§ **Problem details**:
For the entries below, print exactly the lines between the line holding "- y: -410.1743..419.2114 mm" and the line holding "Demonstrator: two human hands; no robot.", inclusive, and nothing else.

§ **Data shown**:

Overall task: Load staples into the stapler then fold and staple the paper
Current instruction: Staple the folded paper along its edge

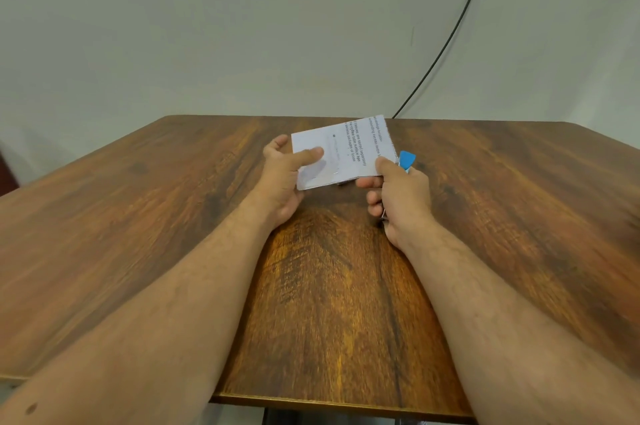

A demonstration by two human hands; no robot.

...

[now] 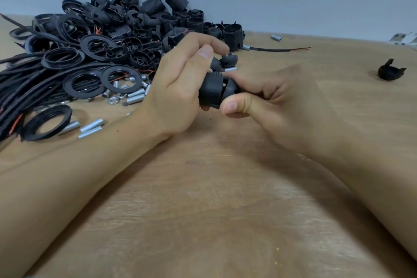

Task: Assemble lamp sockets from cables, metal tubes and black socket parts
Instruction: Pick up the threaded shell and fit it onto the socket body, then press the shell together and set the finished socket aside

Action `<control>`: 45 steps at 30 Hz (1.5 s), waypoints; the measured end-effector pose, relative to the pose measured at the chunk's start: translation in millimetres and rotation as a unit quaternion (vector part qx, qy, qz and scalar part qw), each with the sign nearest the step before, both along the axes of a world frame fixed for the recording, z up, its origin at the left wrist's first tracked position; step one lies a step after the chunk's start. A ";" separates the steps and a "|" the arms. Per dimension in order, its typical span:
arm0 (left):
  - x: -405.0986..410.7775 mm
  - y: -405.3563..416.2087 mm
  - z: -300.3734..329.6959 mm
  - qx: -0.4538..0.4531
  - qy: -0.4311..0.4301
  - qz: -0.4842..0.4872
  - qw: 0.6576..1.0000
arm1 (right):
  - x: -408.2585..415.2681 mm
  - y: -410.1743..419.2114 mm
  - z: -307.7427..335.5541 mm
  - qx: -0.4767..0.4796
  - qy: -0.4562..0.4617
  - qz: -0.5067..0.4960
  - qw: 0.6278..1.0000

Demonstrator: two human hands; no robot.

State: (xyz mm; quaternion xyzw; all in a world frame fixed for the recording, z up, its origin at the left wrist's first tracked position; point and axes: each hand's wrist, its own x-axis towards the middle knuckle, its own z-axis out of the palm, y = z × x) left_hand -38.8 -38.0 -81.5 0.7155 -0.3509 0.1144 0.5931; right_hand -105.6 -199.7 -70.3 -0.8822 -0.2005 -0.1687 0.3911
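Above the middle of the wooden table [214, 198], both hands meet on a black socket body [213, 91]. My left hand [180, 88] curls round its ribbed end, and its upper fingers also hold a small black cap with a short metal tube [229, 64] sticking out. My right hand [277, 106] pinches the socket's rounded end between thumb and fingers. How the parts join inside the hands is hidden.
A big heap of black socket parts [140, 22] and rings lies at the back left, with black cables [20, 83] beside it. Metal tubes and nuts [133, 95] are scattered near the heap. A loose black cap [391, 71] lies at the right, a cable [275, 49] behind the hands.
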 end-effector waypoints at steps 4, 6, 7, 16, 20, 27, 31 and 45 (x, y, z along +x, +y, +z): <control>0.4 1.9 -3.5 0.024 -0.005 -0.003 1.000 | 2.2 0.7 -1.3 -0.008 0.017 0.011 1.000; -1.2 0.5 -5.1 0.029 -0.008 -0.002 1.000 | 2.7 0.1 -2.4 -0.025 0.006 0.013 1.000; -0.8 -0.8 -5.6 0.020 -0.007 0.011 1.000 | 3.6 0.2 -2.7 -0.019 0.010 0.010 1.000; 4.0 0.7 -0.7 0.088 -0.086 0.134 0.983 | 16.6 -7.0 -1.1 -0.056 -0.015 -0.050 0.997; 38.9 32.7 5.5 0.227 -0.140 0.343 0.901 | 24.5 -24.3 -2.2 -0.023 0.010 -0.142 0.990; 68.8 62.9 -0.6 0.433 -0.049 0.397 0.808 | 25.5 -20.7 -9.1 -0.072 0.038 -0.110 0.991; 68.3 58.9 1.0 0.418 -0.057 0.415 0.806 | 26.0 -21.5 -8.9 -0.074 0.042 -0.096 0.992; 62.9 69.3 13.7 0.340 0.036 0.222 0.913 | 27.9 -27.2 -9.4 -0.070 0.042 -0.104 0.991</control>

§ **Output for this task**:
  - y: -410.1743..419.2114 mm
  - z: -307.7427..335.5541 mm
  - qx: -0.4767..0.4796
  - qy: -0.4562..0.4617
  - qz: -0.5067..0.4960
  - qw: 0.6278..1.0000

Demonstrator: two human hands; no robot.

Exercise complete, with nothing further to add.